Introduction to High Performance Computing

Using a cluster: Introduction

next episode

Overview

Teaching: 15 min
Exercises: 10 min

Questions

What is a cluster?

How does a cluster work?

How do I log on to a cluster?

Objectives

Connect to a cluster.

Understand the general cluster architecture.

The words “cloud”, “cluster”, and “high-performance computing” get thrown around a lot. So what do they mean exactly? And more importantly, how do we use them for our work?

The “cloud” is a generic term commonly used to refer to remote computing resources. Cloud can refer to webservers, remote storage, API endpoints, and as well as more traditional “raw compute” resources. A cluster on the other hand, is a term used to describe a network of compters. Machines in a cluster typically share a common purpose, and are used to accomplish tasks that might otherwise be too substantial for any one machine.

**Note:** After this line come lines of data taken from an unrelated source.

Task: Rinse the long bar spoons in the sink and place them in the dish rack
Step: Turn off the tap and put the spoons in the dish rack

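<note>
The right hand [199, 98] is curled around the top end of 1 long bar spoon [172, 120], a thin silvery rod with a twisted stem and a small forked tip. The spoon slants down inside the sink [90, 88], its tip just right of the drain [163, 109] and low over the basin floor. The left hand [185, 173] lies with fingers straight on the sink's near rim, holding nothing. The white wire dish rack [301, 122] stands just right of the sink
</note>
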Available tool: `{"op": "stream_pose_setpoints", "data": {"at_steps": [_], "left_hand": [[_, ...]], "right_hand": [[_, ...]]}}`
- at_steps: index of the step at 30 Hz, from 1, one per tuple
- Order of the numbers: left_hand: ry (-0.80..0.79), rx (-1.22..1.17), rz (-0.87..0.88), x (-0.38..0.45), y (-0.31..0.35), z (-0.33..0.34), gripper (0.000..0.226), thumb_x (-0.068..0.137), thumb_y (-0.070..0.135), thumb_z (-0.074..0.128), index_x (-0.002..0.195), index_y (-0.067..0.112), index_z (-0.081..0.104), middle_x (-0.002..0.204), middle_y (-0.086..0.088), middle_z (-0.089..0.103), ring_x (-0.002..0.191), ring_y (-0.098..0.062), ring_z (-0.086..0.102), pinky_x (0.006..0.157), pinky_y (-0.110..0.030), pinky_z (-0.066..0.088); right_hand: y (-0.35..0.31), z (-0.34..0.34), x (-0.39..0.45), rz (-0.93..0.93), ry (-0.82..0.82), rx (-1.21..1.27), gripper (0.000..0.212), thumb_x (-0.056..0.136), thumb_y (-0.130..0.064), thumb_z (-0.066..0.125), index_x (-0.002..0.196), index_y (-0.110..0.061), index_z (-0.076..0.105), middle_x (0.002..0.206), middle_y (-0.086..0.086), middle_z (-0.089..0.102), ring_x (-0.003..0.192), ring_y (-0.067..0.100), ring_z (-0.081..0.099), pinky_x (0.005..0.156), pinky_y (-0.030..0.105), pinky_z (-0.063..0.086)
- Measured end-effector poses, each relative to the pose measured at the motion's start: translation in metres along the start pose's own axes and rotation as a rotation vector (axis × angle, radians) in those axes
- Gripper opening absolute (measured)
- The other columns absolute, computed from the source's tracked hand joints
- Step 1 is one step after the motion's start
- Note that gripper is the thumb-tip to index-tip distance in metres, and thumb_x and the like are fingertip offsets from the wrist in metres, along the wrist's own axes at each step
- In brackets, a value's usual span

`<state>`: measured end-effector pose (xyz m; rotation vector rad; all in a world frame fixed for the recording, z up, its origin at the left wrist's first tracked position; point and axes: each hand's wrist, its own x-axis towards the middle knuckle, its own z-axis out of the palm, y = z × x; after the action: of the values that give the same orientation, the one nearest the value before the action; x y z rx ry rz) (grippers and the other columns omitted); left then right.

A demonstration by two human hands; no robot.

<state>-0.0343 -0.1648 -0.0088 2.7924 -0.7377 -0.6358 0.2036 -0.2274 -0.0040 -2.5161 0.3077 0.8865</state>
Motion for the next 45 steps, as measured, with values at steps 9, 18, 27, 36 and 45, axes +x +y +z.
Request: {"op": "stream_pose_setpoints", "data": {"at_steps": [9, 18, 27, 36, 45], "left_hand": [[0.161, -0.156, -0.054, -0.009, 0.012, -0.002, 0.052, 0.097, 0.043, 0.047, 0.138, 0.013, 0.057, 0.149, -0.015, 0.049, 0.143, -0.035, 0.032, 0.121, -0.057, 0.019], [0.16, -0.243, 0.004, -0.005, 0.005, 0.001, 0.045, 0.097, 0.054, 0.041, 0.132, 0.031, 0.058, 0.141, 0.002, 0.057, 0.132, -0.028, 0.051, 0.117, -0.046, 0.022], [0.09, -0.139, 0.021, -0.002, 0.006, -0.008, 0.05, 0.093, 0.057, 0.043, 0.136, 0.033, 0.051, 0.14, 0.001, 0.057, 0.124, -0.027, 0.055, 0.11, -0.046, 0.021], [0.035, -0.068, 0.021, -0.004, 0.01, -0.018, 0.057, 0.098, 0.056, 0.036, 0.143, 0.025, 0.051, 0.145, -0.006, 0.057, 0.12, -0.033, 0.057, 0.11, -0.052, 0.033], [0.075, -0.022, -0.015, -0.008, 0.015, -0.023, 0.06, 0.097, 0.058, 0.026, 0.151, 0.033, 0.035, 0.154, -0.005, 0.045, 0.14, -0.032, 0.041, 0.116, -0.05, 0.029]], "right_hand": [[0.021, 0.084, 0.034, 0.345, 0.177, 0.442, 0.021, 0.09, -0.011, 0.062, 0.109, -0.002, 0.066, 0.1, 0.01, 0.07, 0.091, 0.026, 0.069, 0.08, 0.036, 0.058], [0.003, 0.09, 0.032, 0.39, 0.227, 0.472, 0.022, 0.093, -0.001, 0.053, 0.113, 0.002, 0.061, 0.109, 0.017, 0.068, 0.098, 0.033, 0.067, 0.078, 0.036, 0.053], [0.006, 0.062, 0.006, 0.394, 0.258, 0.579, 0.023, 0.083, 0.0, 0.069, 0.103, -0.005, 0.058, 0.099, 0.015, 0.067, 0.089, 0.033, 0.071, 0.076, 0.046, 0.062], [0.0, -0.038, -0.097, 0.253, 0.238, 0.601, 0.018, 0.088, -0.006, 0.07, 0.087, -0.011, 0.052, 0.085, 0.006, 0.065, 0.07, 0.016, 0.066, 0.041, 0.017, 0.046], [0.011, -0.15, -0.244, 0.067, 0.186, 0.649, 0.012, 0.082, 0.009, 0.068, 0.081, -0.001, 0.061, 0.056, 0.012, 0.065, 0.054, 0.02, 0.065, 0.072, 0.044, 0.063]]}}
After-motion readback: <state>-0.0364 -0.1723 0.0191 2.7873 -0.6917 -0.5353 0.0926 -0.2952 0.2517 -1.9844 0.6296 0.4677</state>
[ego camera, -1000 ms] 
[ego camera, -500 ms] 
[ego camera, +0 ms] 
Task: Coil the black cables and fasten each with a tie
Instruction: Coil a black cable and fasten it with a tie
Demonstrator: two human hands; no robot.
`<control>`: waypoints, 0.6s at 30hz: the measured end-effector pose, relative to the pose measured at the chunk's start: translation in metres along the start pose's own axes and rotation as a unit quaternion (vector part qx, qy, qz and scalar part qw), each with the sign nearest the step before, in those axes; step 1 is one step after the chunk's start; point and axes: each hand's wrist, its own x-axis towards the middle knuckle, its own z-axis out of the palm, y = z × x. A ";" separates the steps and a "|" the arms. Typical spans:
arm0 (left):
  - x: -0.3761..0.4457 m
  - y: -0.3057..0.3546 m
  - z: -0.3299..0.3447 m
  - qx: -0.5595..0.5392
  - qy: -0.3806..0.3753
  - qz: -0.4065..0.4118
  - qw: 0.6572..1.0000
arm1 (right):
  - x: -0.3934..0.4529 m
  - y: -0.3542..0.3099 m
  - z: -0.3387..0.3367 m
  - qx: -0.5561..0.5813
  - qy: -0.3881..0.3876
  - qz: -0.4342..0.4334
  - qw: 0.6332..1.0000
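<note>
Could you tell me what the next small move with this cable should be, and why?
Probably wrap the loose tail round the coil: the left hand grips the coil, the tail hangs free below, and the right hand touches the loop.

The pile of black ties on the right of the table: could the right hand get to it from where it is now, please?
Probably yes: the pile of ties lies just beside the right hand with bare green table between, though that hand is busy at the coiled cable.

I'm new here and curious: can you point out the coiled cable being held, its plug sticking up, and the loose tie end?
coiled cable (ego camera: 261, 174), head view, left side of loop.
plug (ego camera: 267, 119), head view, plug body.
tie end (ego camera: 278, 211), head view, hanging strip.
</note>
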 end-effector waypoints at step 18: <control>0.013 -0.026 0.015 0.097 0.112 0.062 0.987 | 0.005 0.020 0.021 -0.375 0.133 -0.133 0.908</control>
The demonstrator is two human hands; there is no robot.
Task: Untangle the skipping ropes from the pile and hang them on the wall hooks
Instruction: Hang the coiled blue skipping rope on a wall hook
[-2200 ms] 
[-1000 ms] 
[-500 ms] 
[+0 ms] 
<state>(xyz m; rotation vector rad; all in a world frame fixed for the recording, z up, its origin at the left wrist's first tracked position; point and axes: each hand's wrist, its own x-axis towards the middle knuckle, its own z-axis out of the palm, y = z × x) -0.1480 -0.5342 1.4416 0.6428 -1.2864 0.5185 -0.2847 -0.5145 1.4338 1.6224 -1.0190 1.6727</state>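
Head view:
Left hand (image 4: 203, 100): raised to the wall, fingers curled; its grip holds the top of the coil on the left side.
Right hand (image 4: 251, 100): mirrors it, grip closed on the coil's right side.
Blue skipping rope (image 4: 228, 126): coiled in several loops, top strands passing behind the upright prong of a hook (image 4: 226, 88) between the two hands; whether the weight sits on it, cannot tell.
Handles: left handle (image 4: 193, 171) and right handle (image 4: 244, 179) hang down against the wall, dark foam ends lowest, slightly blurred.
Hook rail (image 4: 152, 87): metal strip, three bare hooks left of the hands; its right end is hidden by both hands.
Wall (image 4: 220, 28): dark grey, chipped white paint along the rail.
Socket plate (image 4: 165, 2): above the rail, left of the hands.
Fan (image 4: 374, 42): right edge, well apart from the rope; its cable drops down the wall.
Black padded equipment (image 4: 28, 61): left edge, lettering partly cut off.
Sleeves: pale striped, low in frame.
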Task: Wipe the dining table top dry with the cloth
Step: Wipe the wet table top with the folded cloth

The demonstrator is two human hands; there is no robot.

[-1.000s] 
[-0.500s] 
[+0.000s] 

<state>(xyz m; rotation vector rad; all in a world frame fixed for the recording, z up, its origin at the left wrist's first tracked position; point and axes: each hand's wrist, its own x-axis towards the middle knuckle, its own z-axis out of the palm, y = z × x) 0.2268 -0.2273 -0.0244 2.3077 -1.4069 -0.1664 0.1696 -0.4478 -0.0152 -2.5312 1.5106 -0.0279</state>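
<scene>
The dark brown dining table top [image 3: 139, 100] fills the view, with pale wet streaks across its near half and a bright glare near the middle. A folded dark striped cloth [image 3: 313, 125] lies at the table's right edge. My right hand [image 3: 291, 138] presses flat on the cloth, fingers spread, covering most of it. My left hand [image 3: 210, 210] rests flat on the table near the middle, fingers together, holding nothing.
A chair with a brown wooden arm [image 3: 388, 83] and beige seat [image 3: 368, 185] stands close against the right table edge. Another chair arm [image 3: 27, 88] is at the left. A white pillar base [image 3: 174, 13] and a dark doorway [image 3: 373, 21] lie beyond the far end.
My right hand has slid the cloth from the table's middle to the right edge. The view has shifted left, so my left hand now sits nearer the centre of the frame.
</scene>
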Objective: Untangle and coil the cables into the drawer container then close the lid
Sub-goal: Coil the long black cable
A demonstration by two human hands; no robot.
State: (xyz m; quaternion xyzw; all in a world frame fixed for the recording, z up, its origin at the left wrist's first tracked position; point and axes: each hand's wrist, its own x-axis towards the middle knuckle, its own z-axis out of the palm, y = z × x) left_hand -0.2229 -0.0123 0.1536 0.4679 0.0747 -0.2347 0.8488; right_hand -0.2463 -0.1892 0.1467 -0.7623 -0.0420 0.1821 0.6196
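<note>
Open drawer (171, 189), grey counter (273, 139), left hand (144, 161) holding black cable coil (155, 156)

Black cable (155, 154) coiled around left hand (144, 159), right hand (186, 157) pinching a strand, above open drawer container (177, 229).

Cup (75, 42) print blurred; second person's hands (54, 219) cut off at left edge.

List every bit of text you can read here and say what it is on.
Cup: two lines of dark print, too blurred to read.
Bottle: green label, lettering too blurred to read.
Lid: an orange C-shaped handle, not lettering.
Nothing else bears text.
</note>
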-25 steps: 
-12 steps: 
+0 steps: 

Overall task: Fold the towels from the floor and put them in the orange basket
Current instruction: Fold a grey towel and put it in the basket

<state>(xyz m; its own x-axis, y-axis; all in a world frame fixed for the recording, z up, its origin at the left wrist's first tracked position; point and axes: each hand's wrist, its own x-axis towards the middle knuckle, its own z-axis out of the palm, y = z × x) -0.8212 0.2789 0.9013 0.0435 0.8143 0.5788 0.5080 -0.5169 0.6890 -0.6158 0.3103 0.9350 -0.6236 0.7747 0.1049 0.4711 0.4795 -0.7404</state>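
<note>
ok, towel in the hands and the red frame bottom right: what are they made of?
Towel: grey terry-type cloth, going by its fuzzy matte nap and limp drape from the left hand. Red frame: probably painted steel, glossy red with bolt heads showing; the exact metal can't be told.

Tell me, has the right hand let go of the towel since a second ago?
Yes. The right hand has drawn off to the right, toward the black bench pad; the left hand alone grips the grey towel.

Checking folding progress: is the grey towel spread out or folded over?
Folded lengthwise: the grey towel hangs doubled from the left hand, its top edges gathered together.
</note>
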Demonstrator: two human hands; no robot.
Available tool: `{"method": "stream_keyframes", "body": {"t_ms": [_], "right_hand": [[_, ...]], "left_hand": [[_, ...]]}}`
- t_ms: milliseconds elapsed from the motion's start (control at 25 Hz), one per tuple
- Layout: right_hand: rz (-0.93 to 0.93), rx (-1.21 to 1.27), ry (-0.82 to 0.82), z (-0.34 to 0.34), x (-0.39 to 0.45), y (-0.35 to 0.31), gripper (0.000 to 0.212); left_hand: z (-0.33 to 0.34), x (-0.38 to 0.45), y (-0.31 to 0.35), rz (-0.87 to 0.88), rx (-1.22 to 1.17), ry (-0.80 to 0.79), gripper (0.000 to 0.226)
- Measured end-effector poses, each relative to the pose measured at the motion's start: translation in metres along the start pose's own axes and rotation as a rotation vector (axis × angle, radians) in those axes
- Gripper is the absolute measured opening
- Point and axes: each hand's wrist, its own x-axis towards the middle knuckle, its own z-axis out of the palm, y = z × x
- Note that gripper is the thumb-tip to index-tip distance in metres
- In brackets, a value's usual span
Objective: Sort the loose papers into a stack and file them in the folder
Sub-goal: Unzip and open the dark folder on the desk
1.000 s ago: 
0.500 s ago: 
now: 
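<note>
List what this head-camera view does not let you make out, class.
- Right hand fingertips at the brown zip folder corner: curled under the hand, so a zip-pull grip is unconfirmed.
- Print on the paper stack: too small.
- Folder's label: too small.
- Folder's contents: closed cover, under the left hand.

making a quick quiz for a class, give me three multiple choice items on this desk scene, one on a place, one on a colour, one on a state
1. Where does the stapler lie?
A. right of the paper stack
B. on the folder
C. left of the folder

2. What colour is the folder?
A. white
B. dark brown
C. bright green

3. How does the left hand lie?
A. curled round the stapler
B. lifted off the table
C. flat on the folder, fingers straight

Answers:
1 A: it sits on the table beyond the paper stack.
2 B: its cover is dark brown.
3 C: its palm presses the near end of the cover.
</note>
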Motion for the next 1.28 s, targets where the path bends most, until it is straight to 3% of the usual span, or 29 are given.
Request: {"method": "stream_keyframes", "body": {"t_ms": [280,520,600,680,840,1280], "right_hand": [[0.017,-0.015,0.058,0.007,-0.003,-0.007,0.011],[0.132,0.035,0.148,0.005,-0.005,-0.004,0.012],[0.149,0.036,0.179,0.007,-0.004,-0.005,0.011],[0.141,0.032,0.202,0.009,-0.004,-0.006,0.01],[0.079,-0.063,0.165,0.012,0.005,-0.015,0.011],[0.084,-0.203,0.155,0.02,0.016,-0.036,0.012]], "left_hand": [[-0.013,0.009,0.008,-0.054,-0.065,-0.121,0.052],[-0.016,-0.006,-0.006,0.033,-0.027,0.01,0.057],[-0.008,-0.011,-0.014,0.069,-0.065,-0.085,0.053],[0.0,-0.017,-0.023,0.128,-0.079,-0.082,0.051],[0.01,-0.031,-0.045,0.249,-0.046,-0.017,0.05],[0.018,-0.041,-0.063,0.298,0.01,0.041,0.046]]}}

The cloud is made of Linux

High performance computing

A high-performance computing cluster is a set of machines that have been designed to handle tasks that normal computers can’t handle. This doesn’t always mean simply having super fast processors. High-performance computing covers a lot of use cases. Here are a couple of use cases where high-performance computing becomes extremely useful:

You need access to large numbers of CPUs.
You need to run a large number of jobs.
Your jobs are running out of memory.
Perhaps you need to store tons and tons of data.
You require an exceptionally high-bandwidth internet connection for data transfer.
You need a safe archival site for your data.
Your compute jobs require specialized GPU or FPGA hardware.
Maybe your jobs just take a long time to run.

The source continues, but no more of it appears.